Expresión y purificación del factor de iniciación 2 (IF2) de Mycobacterium tuberculosis

Abstract

[ES] La tuberculosis es una enfermedad grave causada por Mycobacterium tuberculosis (Mtb), y se calcula que una cuarta parte de la población mundial está infectada por esta bacteria de forma latente. Se ha postulado que la regulación de la traducción puede jugar un papel clave en la adaptación de la bacteria dentro del hospedador, por lo que comprender cómo se regulan sus mecanismos de traducción podría facilitar el desarrollo de nuevas estrategias terapéuticas que ayuden a combatir esta enfermedad. El presente trabajo de fin de grado se centra en la expresión y purificación del factor de iniciación 2 (IF2) del sistema de traducción de Mtb, con el propósito de reconstituir un sistema de traducción in vitro en el futuro. En el trabajo experimental se emplearon técnicas de bioquímica y biología molecular para producir y purificar esta proteína, que juega un papel crucial en el posicionamiento del tRNAi en el ribosoma durante el inicio de la traducción. Para la obtención de la proteína se adquirieron vectores comerciales con la secuencia codificante de IF2 en su versión completa, así como una versión truncada (IF2tr) que carece de la región N-terminal desestructurada.
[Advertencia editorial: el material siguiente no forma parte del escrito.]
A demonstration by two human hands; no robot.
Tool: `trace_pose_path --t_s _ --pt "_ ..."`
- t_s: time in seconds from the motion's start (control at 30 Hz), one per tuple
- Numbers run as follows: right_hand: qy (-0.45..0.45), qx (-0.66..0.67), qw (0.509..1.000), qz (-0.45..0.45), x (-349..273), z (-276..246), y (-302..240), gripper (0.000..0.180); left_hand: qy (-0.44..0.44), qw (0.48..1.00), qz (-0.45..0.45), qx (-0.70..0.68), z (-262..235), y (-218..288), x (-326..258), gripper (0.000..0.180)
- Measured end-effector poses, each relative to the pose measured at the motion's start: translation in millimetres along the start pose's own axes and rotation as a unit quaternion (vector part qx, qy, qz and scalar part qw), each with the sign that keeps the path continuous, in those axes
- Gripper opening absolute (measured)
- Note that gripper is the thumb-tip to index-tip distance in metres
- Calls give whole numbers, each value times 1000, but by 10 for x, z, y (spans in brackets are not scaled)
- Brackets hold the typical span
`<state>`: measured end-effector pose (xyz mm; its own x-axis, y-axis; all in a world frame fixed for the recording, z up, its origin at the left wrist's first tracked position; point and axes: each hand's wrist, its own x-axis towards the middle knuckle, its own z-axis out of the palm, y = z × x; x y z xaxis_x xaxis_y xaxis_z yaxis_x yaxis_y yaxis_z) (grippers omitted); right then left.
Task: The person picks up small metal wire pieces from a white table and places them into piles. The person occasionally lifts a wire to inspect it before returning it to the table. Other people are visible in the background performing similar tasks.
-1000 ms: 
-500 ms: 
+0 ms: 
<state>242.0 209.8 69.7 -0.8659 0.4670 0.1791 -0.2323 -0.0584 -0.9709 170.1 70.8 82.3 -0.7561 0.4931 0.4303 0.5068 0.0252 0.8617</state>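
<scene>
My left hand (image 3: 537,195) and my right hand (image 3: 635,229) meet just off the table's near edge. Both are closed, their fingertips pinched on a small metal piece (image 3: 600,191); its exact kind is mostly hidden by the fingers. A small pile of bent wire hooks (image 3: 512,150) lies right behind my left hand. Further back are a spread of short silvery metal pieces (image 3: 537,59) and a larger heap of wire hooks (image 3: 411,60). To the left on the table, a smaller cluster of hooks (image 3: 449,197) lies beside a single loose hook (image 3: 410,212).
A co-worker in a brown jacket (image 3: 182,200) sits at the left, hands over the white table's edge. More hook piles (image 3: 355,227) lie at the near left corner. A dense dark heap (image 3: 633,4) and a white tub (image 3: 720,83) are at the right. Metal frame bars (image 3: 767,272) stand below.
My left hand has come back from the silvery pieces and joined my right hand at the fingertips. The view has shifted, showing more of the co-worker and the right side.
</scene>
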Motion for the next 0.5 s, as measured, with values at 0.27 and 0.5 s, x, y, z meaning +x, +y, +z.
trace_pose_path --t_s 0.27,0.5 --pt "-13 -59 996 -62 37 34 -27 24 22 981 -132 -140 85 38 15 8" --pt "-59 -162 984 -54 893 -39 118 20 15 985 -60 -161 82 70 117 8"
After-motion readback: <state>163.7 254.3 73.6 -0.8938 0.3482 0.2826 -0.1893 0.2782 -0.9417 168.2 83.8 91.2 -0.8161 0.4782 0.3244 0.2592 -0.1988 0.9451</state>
Los vectores se transformaron en Escherichia coli, consiguiendo la expresión y purificación de IF2 e IF2tr, las cuales se utilizarán posteriormente junto a otros componentes de la maquinaria traduccional para recrear in vitro un complejo de iniciación canónico del sistema traduccional de Mtb. Esto permitirá encontrar diferencias estructurales y funcionales entre otras bacterias, con ayuda de herramientas como la microscopía electrónica. Los resultados de tales ensayos proporcionarán información crucial sobre los procesos de traducción en Mtb y podrían tener implicaciones significativas en el diseño de fármacos contra la tuberculosis.
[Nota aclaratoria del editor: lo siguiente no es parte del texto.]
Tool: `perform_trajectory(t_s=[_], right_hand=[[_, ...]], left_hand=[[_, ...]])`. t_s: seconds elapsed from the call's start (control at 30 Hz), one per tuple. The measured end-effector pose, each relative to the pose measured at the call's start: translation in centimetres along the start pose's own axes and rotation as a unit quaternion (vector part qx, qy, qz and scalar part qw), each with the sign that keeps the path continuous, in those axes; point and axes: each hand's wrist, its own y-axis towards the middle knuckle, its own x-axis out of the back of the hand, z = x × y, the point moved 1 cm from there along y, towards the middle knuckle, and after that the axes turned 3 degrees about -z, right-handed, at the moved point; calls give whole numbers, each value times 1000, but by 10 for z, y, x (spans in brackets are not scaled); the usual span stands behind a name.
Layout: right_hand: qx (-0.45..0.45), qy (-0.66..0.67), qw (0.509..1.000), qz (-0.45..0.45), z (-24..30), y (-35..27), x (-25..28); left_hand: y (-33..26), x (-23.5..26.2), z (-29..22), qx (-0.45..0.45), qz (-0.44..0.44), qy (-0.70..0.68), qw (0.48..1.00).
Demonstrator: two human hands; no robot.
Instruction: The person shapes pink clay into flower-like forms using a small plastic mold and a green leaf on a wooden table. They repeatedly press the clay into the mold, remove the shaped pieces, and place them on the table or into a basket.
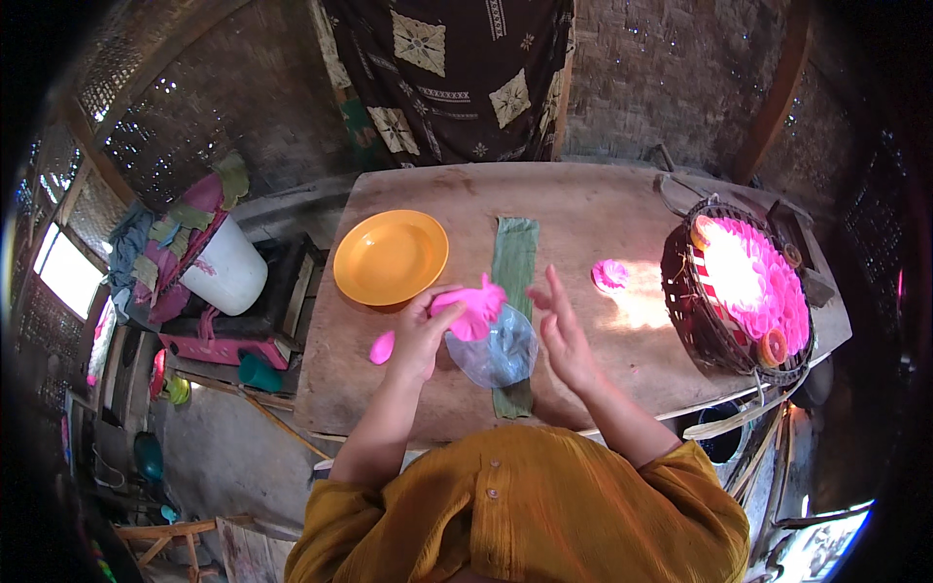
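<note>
An orange plate [390,257] sits on the wooden table [603,204], left of the middle. Just below it, my left hand [420,335] pinches a pink thing [470,309] shut over a clear plastic bag [501,350]. My right hand [564,335] is open beside the bag, holding nothing. A basket [692,311] of pink sweets [768,282] is at the right.

bag [503,352] hides middle of leaf strip [513,260], basket [739,291] contents washed out by sun glare, left hand [420,335] covers part of the pink piece [470,307] it grips
</note>
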Motion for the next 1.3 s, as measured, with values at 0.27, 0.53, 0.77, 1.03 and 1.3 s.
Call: perform_trajectory(t_s=[0.27, 0.53, 0.77, 1.03, 1.3], right_hand=[[157, -10, 968, 197, -26, -18, -41], [123, 145, 970, 153, -22, 3, -45], [120, 156, 977, 81, -22, 5, -44], [-9, 267, 963, 17, -31, -1, -49], [-76, 259, 953, 137, -19, 20, -9]], left_hand=[[2, -16, 18, 102, -55, -139, 984], [-7, -23, 32, 110, -1, -133, 985], [-10, -31, 28, 100, -10, -111, 989], [1, -16, 51, 31, 9, 0, 999], [6, 24, 48, -100, 8, 459, 883]])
[EN] Tuberculosis (TB) is a serious disease caused by Mycobacterium tuberculosis (Mtb), and it is estimated that a quarter of the world's population harbours the bacteria in the form of an asymptomatic latent infection. It has been acknowledged that translational regulation might be key in the adaptation of the bacteria inside the host, so understanding how translation mechanisms are regulated could facilitate the development of new therapeutic strategies to help tackle this disease. The present work focuses on the expression and purification of the initiation factor 2 (IF2), a protein from the Mtb translation system, with the aim of reconstituting an in vitro translation system for Mtb. In the experimental work, biochemistry and molecular biology techniques were used to produce and purify IF2, which has a crucial role in the binding of tRNAi to the ribosome at translation initiation. For that purpose, commercial vectors with the coding sequence of both IF2 and a truncated version of IF2 (IF2tr), lacking the N-terminal unstructured region, were acquired and transformed into E. coli. Both IF2 and IF2tr were successfully expressed and purified, for its further in vitro assembling along with other transcriptional components. Thus, we would reconstitute a canonical initiation complex of the Mtb translation system that, in combination with tools like electron microscopy, would allow to find structural and functional differences between other bacteria. The results of such assays will provide crucial information about the translation processes in Mtb and could have significant implications in the design of anti-TB drugs.